What this task involves:
What you return should match the listing exactly, minus its images.

Available data START

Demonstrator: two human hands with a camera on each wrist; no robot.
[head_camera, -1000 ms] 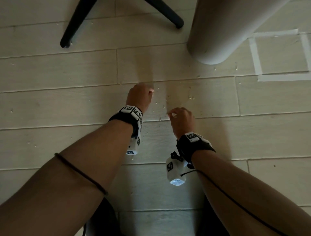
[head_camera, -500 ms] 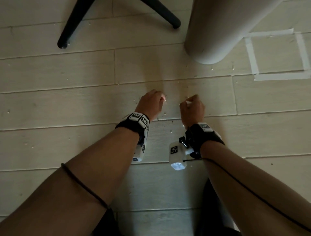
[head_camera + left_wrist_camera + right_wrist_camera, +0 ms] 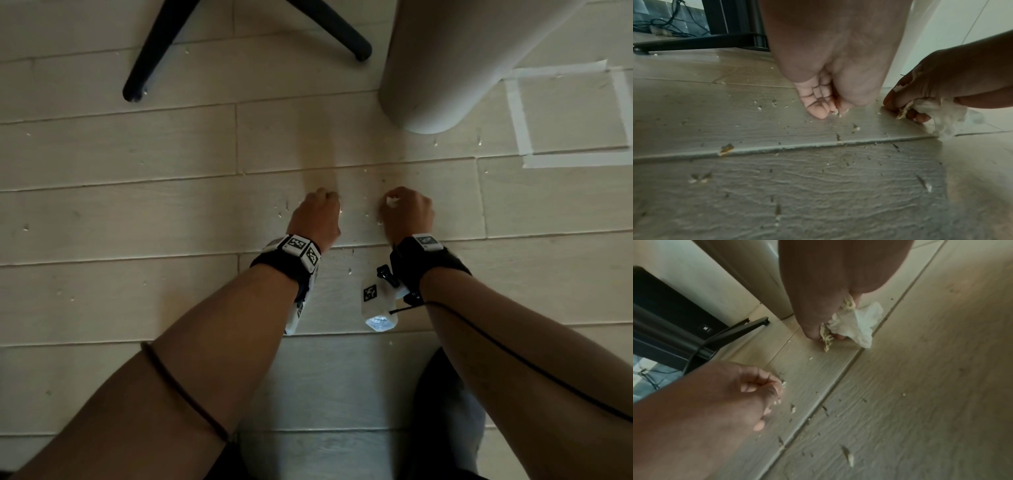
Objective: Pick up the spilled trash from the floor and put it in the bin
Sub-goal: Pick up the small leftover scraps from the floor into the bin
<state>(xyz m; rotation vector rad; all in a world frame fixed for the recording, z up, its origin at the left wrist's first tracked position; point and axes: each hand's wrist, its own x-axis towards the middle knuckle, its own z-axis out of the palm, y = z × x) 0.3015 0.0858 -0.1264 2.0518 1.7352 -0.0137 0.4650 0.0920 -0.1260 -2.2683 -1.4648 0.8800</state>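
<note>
Small pale crumbs (image 3: 349, 270) lie scattered over the light plank floor (image 3: 137, 212). My left hand (image 3: 329, 198) is down on the floor, fingers curled, pinching a few crumbs (image 3: 836, 112) at its fingertips. Close to its right, my right hand (image 3: 394, 202) grips a crumpled white tissue (image 3: 857, 324) together with a clump of noodle-like scraps (image 3: 827, 339), its fingertips touching the floor. The grey round bin (image 3: 462, 68) stands just beyond the right hand. More crumbs (image 3: 726, 148) sit along the plank seam behind the hands.
Black chair legs (image 3: 154, 51) spread across the floor at the upper left. A square of white tape (image 3: 565, 113) marks the floor to the right of the bin. My knees (image 3: 448, 404) are at the bottom edge. A black stand foot (image 3: 694, 42) and cables lie farther left.
My right hand has moved forward and rightwards, so it now sits level with the left hand. The left hand has shifted a little to the right along the floor.
</note>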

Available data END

Your response:
Demonstrator: two human hands with a camera on each wrist; no robot.
[head_camera, -1000 ms] 
[head_camera, -500 ms] 
[head_camera + left_wrist_camera + right_wrist_camera, +0 ms] 
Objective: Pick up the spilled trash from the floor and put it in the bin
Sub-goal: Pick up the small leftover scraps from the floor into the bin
<state>(xyz m; rotation vector rad; all in a world frame fixed for the recording, z up, its origin at the left wrist's first tracked position; point and axes: each hand's wrist, its own x-axis towards the middle knuckle, its own z-axis out of the palm, y = z × x) 0.3015 0.0858 -0.1264 2.0518 1.7352 -0.0137 0.4650 0.0920 -0.1260 -2.2683 -1.4648 0.8800</state>
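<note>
Small pale crumbs (image 3: 349, 270) lie scattered over the light plank floor (image 3: 137, 212). My left hand (image 3: 329, 198) is down on the floor, fingers curled, pinching a few crumbs (image 3: 836, 112) at its fingertips. Close to its right, my right hand (image 3: 394, 202) grips a crumpled white tissue (image 3: 857, 324) together with a clump of noodle-like scraps (image 3: 827, 339), its fingertips touching the floor. The grey round bin (image 3: 462, 68) stands just beyond the right hand. More crumbs (image 3: 726, 148) sit along the plank seam behind the hands.
Black chair legs (image 3: 154, 51) spread across the floor at the upper left. A square of white tape (image 3: 565, 113) marks the floor to the right of the bin. My knees (image 3: 448, 404) are at the bottom edge. A black stand foot (image 3: 694, 42) and cables lie farther left.
My right hand has moved forward and rightwards, so it now sits level with the left hand. The left hand has shifted a little to the right along the floor.
</note>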

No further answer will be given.